These ethylene co- and terpolymers preferably have melt viscosities at 140° C. of from 20 to 10 000 mPas, in particular from 30 to 5000 mPas, especially from 50 to 2000 mPas. The degrees of branching determined by means of 1H-NMR spectroscopy are preferably between 1 and 9 CH3/100 CH2 groups, in particular between 2 and 6 CH3/100 CH2 groups, which do not stem from the comonomers.
Preference is given to using mixtures of two or more of the abovementioned ethylene copolymers. More preferably, the parent polymers of the mixtures differ in at least one characteristic. For example, they may contain different comonomers, have different comonomer contents, molecular weights and/or degrees of branching.
The mixing ratio between the inventive additives and ethylene copolymers as constituent III may, depending on the application, vary within wide limits, the ethylene copolymers III often constituting the greater proportion. Such additive mixtures preferably contain from 2 to 70% by weight, preferably from 5 to 50% by weight of the inventive additive combination of I and II, and from 30 to 98% by weight, preferably from 50 to 95% by weight of ethylene copolymers.
The paraffin dispersants suitable as a further component in accordance with the invention (constituent IV) are preferably reaction products of fatty amines with compounds which contain at least one acyl group. The preferred amines are compounds of the formula NR6R7R8 where R6, R7 and R8 may be the same or different, and at least one of these groups is C8-C36-alkyl, C6-C36-cycloalkyl or C8-C36-alkenyl, in particular C12-C24-alkyl, C12-C24-alkenyl or cyclohexyl, and the remaining groups are either hydrogen, C1-C36-alkyl, C2-C36-alkenyl, cyclohexyl, or a group of the formulae —(A—O)x—E or —(CH2)n—NYZ, where A is an ethyl or propyl group, x is from 1 to 50, E═H, C1-C30-alkyl, C5-C12-cycloalkyl or C6-C30-aryl, and n=2, 3 or 4, and Y and Z are each independently H, C1-C30-alkyl or —(A—O)x. The alkyl and alkenyl radicals may each be linear or branched and contain up to two double bonds. They are preferably linear and substantially saturated, i.e. they have iodine numbers of less than 75 g of I2/g, preferably less than 60 g of I2/g and in particular between 1 and 10 g of I2/g. Particular preference is given to secondary fatty amines in which two of the R6, R7 and R8 groups are each C8-C36-alkyl, C6-C36-cycloalkyl, C8-C36-alkenyl, in particular C12-C24-alkyl, C12-C24-alkenyl or cyclohexyl.
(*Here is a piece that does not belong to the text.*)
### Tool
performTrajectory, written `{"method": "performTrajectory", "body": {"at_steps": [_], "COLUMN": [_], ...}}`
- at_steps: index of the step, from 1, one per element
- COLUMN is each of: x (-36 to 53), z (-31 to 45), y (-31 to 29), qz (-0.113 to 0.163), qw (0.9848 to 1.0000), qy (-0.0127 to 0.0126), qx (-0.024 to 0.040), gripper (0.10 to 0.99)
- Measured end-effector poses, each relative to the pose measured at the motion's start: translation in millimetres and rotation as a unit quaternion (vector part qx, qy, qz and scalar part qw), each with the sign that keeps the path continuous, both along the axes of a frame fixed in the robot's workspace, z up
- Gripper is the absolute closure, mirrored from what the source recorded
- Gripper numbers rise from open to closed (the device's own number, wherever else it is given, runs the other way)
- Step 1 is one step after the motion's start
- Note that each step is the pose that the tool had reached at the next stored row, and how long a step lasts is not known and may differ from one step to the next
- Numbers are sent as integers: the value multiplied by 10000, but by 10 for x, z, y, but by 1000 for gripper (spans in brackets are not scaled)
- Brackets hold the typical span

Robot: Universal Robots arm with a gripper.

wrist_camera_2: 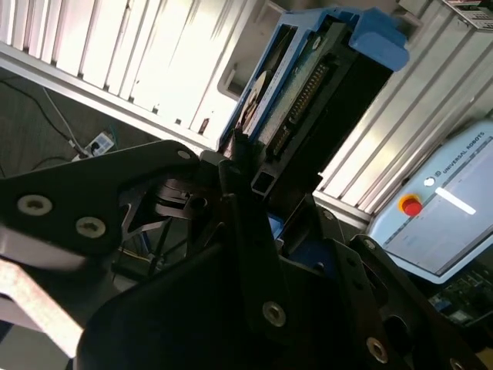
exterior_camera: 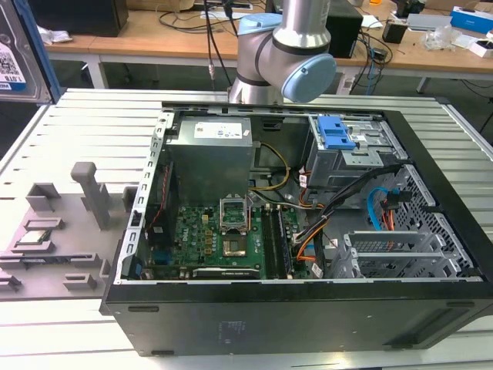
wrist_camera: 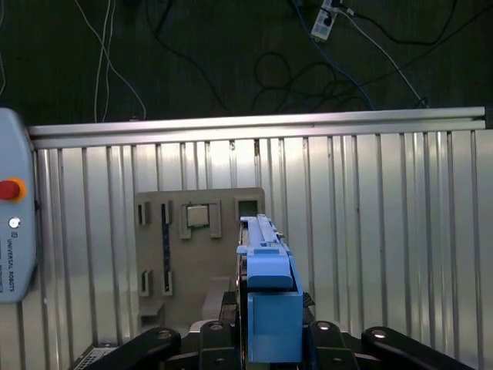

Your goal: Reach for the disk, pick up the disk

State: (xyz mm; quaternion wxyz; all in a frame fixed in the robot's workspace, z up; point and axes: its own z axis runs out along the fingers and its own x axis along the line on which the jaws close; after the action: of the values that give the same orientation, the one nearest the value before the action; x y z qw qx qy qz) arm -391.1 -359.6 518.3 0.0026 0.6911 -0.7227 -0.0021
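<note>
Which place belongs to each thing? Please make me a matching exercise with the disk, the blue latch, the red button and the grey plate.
1 disk
2 blue latch
3 red button
4 grey plate

A on the drive cage
B lying on the ribbed table
C held in the gripper
D on the grey pendant

Pairs: 1-C, 2-A, 3-D, 4-B

Disk (wrist_camera_2: 296, 104) upright on edge, blue bracket.
</note>
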Motion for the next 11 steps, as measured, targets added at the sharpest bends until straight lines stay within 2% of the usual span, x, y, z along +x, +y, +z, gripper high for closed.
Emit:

Suitable fatty amines are, for example, octylamine, decylamine, dodecylamine, tetradecylamine, hexadecylamine, octadecylamine, eicosylamine, behenylamine, didecylamine, didodecylamine, ditetradecylamine, dihexadecylamine, dioctadecylamine, dieicosylamine, dibehenylamine and mixtures thereof. The amines especially contain chain cuts based on natural raw materials, for example coconut fatty amine, tallow fatty amine, hydrogenated tallow fatty amine, dicoconut fatty amine, ditallow fatty amine and di(hydrogenated tallow fatty amine). Particularly preferred amine derivatives are amine salts, imides and/or amides, for example amide-ammonium salts of secondary fatty amines, in particular of dicoconut fatty amine, ditallow fatty amine and distearylamine. Particularly preferred paraffin dispersants as constituent II contain at least one acyl group converted to an ammonium salt. They especially contain at least two, for example at least three or at least four, and, in the case of polymeric paraffin dispersants, even five and more ammonium groups.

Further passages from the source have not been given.